What is needed:
Word for word, print out all of the data, omitting every image.

Dataset excerpt:
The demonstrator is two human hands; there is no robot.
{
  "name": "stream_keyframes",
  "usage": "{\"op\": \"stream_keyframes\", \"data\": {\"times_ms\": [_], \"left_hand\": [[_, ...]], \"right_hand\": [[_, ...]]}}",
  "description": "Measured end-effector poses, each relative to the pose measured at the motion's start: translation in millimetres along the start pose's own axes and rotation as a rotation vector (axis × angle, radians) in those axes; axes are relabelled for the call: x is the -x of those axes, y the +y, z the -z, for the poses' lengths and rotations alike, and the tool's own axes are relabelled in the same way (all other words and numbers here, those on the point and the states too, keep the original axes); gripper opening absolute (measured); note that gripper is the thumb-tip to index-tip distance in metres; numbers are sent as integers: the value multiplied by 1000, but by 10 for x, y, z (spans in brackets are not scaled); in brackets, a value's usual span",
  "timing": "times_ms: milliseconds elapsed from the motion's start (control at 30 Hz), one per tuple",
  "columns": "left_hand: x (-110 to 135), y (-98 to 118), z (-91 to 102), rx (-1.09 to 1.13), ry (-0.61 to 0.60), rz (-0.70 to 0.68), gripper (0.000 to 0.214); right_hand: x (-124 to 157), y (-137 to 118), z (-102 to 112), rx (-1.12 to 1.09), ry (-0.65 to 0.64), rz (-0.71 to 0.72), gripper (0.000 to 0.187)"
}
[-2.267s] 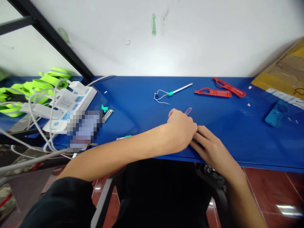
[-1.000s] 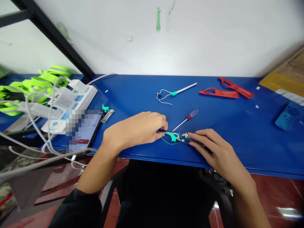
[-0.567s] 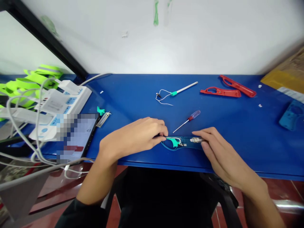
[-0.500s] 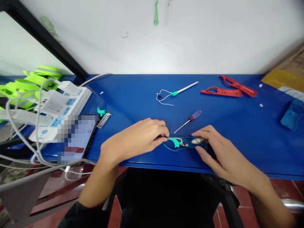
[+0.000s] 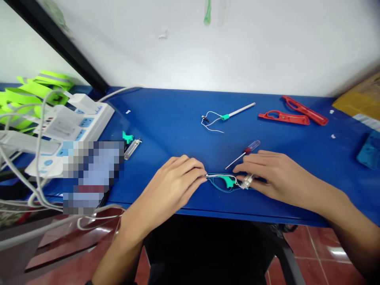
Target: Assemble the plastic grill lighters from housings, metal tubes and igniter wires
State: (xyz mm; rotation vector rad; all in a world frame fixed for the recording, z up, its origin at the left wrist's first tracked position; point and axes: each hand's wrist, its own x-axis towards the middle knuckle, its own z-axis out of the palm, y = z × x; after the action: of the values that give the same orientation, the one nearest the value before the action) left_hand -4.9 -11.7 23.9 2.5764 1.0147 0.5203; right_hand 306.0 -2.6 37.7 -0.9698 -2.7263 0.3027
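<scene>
A blue plastic casing half [image 5: 218,189] with a loop-shaped end lies near the table's front edge, a green trigger-like piece [image 5: 228,181] inside it. My left hand [image 5: 178,184] is closed at the casing's left end, fingertips pinched on a white wire [image 5: 221,175] that runs along the upper rim. My right hand [image 5: 273,178] grips a clear, silvery cylindrical part [image 5: 247,181] between thumb and fingers, tilted above the casing. White wires link this part to the inside. Some of the casing's right end is hidden behind my right hand.
Beyond the hands lies a screwdriver [image 5: 243,153], close to my right fingers. Farther back are a white rod with wires [image 5: 242,110] and red casing halves [image 5: 285,118]. A power strip [image 5: 101,122] and pixelated phone [image 5: 97,170] stand left; a cardboard box [image 5: 359,95] sits right.
The cylindrical part has been raised and tilted out of the casing in my right hand. A white wire now stretches from my left fingertips. The camera view has shifted slightly.
</scene>
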Motion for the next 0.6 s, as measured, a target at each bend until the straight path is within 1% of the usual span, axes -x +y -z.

Output below:
The demonstrator is two human hands; there is no robot.
{
  "name": "stream_keyframes",
  "usage": "{\"op\": \"stream_keyframes\", \"data\": {\"times_ms\": [_], \"left_hand\": [[_, ...]], \"right_hand\": [[_, ...]]}}",
  "description": "Measured end-effector poses, each relative to the pose measured at the motion's start: translation in millimetres along the start pose's own axes and rotation as a rotation vector (axis × angle, radians) in those axes; axes are relabelled for the call: x is the -x of those axes, y the +y, z the -z, for the poses' lengths and rotations alike, and the tool's own axes are relabelled in the same way (all other words and numbers here, those on the point and the states too, keep the original axes); gripper opening absolute (measured); note that gripper is the thumb-tip to index-tip distance in metres; numbers are sent as integers: the value multiplied by 1000, but by 10 for x, y, z (spans in brackets are not scaled); in brackets, a value's usual span",
  "timing": "times_ms: milliseconds elapsed from the motion's start (control at 30 Hz), one per tuple",
  "columns": "left_hand: x (-110 to 135), y (-98 to 118), z (-91 to 102), rx (-1.09 to 1.13), ry (-0.61 to 0.60), rz (-0.70 to 0.68), gripper (0.000 to 0.214); right_hand: x (-124 to 157), y (-137 to 118), z (-102 to 112), rx (-1.12 to 1.09), ry (-0.65 to 0.64), rz (-0.71 to 0.72), gripper (0.000 to 0.187)"
}
[-2.267s] 
[-1.000s] 
[-0.567s] 
[-0.500s] 
[+0.000s] 
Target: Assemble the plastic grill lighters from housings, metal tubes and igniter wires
State: (xyz mm; rotation vector rad; all in a world frame fixed for the recording, z up, its origin at the left wrist's first tracked position; point and axes: each hand's wrist, its own x-axis towards the middle knuckle, its own z-axis out of the palm, y = z × x; after the action: of the values that give the same orientation, the one nearest the value before the action) left_hand -4.9 -11.7 23.9 2.5764 1.0147 0.5203; right_hand 306.0 -2.6 37.7 -0.9698 -2.7263 0.3027
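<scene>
A blue plastic casing half [image 5: 218,189] with a loop-shaped end lies near the table's front edge, a green trigger-like piece [image 5: 228,181] inside it. My left hand [image 5: 178,184] is closed at the casing's left end, fingertips pinched on a white wire [image 5: 221,175] that runs along the upper rim. My right hand [image 5: 273,178] grips a clear, silvery cylindrical part [image 5: 247,181] between thumb and fingers, tilted above the casing. White wires link this part to the inside. Some of the casing's right end is hidden behind my right hand.
Beyond the hands lies a screwdriver [image 5: 243,153], close to my right fingers. Farther back are a white rod with wires [image 5: 242,110] and red casing halves [image 5: 285,118]. A power strip [image 5: 101,122] and pixelated phone [image 5: 97,170] stand left; a cardboard box [image 5: 359,95] sits right.
The cylindrical part has been raised and tilted out of the casing in my right hand. A white wire now stretches from my left fingertips. The camera view has shifted slightly.
</scene>
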Motion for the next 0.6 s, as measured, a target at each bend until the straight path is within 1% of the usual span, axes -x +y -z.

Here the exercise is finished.